“What should we do now?” someone asks off-mic at the end of Dragon New Warm Mountain I Believe in You. “Blue Lightning,” the last song, has just ended, its homey folk-rock atmosphere made briefly uncanny by the entrance of cheap synthetic brass in the final minute, punching out a two-note fanfare that an ordinary band would have assigned to an actual horn section. The speaker—presumably one of the three men in Big Thief who orbit singer-guitarist Adrianne Lenker—sounds dazed but satisfied. Clearly, they have nailed the take. So what next?
As punctuation for Dragon New Warm Mountain I Believe in You, an album as gleefully overstuffed as its title, this moment of studio chatter feels deliberate despite its offhandedness. In 20 songs, Big Thief have rambled far beyond the bounds of their previous catalog. There is trip-hop that flickers like busted neon and a couple of country tunes so saturated with fiddle and close harmony that they seem at first like jokes. You might check the liner notes to divine the source of the strangely expressive clicking you hear in the background of a particular instrumental passage and find that someone has been credited with playing icicles.

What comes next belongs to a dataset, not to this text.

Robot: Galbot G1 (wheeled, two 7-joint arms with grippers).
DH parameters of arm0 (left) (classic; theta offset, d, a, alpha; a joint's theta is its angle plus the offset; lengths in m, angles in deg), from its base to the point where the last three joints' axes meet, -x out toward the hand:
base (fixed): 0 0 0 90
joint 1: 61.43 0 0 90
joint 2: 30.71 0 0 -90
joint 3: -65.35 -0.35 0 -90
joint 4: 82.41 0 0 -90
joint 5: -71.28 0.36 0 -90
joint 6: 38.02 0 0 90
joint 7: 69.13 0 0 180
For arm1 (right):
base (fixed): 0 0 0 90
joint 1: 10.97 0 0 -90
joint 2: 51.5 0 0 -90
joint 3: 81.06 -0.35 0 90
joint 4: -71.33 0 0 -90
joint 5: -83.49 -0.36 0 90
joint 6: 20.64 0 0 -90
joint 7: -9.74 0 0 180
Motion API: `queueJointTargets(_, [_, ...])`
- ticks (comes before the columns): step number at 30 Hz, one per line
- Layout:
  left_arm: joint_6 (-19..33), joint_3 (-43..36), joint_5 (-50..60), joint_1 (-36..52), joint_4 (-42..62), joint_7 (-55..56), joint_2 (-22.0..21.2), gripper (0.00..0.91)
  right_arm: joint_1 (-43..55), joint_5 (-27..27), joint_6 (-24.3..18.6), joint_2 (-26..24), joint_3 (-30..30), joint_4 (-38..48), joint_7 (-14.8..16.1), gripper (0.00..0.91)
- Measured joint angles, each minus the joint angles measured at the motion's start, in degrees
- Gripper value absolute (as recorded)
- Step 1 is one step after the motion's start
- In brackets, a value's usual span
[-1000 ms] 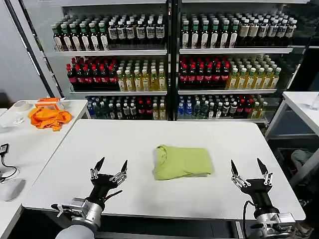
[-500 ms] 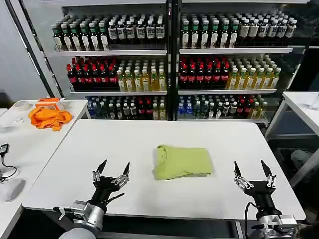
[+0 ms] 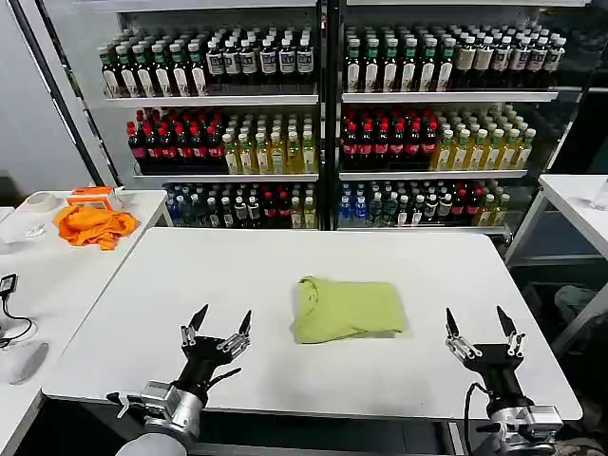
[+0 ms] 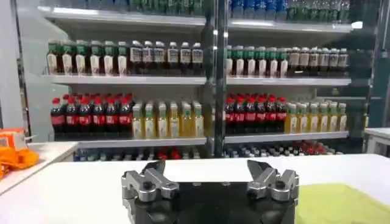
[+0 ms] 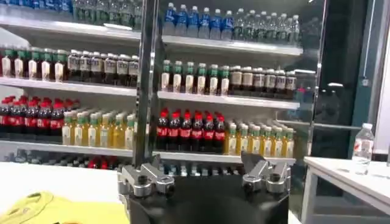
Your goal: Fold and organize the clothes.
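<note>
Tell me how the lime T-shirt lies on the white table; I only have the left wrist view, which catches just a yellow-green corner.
Observer: The lime short-sleeved T-shirt of soft fabric lies folded into a compact rectangle near the middle of the white table.
Operator: Report both grippers.
Observer: The left gripper and right gripper hover open at the table's near edge, either side of the shirt, touching nothing.
Operator: Name anything else nearby.
Observer: A bright orange cloth sits on the separate table to the robot's left.
</note>
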Motion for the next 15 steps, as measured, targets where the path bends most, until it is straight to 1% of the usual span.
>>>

Lenker’s subject matter, stated as briefly as possible, is everything: internet signals and falling leaves, vape pens and wild hairdos, the wounds we inflict on the planet and each other, the Book of Genesis, the mystery of consciousness, and yes, the humble potato. Dragon is as heavy in its lyrical concerns as any previous Big Thief record, and more ambitious in its musical ideas than all of them. But it also sounds unburdened, animated by a newfound sense of childlike exploration and play. Twenty times, it asks “What should we do now?”, and twenty times it finds a new answer.
By design, Dragon lacks the near-perfect holism of U.F.O.F. and Two Hands, Big Thief’s twin 2019 achievements, records with compact tracklists and particular aims, one eerie and diffuse, the other gritty and earthbound. Recorded in four locations across the U.S. over the course of several months, it feels more like Big Thief’s Tusk, or White Album, or Wowee Zowee: a sprawling statement with little concern for outward cohesion, offering some combination of kaleidoscopic invention, striking beauty, and wigged-out humor at any given moment, but not a particularly clear path from one song to the next. Like those albums, it seems destined to become the favorite for a cult of hardcore fans, while inspiring others to wonder how someone could ride so hard for stuff like “Piggies.”